TASK ITEM → Aim for an exact copy of the listing, without any images.

AVAILABLE DATA →
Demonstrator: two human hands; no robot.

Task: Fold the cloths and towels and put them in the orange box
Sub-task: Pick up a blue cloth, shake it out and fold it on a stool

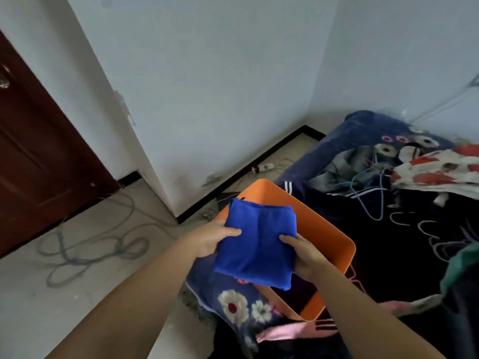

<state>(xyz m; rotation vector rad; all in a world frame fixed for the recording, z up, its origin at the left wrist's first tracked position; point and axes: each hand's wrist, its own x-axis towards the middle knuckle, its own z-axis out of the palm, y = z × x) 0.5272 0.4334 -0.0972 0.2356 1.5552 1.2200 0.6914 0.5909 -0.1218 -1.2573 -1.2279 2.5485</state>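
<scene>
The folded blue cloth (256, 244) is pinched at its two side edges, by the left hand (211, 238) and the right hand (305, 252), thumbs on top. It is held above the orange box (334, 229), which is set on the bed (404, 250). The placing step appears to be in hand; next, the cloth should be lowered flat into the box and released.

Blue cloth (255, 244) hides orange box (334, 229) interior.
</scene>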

RESULT FOR THIS TASK →
Demonstrator: two human hands; no robot.

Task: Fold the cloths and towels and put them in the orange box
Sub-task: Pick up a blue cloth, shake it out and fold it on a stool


<state>(xyz m; rotation vector rad; all in a world frame fixed for the recording, z up, its origin at the left wrist's first tracked position; point and axes: each hand's wrist, its own x-axis towards the middle knuckle, its own z-axis out of the palm, y = z × x) 0.5272 0.4334 -0.0972 0.2356 1.5552 1.2200 0.6914 0.5909 -0.1218 -1.2573 -1.2279 2.5485</state>
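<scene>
The folded blue cloth (256, 244) is pinched at its two side edges, by the left hand (211, 238) and the right hand (305, 252), thumbs on top. It is held above the orange box (334, 229), which is set on the bed (404, 250). The placing step appears to be in hand; next, the cloth should be lowered flat into the box and released.

Blue cloth (255, 244) hides orange box (334, 229) interior.
</scene>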

The output for this exercise is now complete.